Gary Lerude/Flickr

State nuclear agency turns to China to build Russian electric vehicles

The Bell

Despite being cut off from Western technology, the Kremlin has not given up on creating a Russian electric car. Newspaper Kommersant last week uncovered some of the details. The key to Russia’s project now, according to Kommersant, is Rosatom, the state nuclear agency, which is using Chinese technology to develop an electric motor and battery.

  • Russia’s electric car is called Atom. It’s been developed by Kama, a company owned by businessmen Sergei Kogogin, CEO of state-owned truck manufacturer KamAZ (he was among the leaders of Putin’s campaign headquarters during the 2018 election) and Ruben Vardanyan, an Armenia-Russian investment banker who set up Troika Dialog. When war broke out, Vardanyan left Russia and gave up his Russian citizenship in order to take up an official post in the disputed South Caucasus region of Nagorno-Karabakh. However, he resigned earlier this year.
  • Some of the details about the electric car emerged in the tender documentation released by Rosatom, which is developing power systems for the vehicle. These documents suggest the car will come in four varieties: a single seat Delivery, the two-seater Duo, a four-seater Taxi and the five-seater Family. Each will have a range of 500 km on a single charge and top speeds will range from 130 kilometers an hour to 170 kilometers an hour.

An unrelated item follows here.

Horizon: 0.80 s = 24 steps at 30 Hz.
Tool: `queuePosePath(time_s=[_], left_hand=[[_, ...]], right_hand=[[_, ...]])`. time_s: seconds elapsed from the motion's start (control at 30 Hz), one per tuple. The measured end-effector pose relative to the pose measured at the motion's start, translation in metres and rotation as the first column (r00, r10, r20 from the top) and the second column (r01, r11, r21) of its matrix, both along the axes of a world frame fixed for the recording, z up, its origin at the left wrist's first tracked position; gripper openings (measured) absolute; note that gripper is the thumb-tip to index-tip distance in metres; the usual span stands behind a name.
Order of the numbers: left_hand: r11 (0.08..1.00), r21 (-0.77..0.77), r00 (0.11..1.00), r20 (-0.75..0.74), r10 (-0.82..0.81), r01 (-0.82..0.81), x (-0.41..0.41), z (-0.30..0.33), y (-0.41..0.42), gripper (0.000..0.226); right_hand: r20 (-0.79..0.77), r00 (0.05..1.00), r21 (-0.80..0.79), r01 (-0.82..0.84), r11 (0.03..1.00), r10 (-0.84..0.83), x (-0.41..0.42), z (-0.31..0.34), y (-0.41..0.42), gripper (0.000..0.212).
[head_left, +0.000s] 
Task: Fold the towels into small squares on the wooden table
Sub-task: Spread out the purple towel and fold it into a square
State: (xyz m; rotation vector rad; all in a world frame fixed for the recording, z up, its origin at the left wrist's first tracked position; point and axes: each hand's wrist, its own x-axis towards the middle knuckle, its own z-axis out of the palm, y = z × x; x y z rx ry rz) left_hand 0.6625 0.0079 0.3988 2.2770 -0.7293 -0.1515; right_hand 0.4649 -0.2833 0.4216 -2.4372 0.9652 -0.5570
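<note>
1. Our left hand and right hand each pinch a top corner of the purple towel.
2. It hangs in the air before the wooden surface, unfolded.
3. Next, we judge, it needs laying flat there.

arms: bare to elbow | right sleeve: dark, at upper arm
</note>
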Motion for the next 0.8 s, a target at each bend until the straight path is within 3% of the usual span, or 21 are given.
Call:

Production is due to start in December next year and there are plans to build 75,000 vehicles a year for sale in the former Soviet Union and China.
  • According to Rosatom, the car will be built using Chinese technology. In the documents, shipments for battery components are priced in yuan and payments due to go to an assembly line in China. Meanwhile, the University of Nanjing has officially confirmed a future partnership with Kama.
  • Kogogin and Vardanyan set up Kama in 2021, investing a total of 720 million rubles. In the fall of 2022, television channel RTVi reported that the company was in talks to attract $150 million in financing from a pool of investors and had already signed a preliminary agreement with Rosatom. The initial name for the vehicle was due to be “Kama”, but this was later changed to “Atom.”

Why the world should care

Car manufacturing is a sector in which Russia is lagging particularly far behind most Western countries. Ironically, three days before the invasion of Ukraine, we published a newsletter about how Russia’s electric vehicle revolution was making little progress. Now, the state is trying to jump-start the project with the support of China and the relatively-well regarded Rosatom. We can expect some kind of result from this tie-up, but it’s hard to imagine the finished product will enjoy much success anywhere outside of Russia.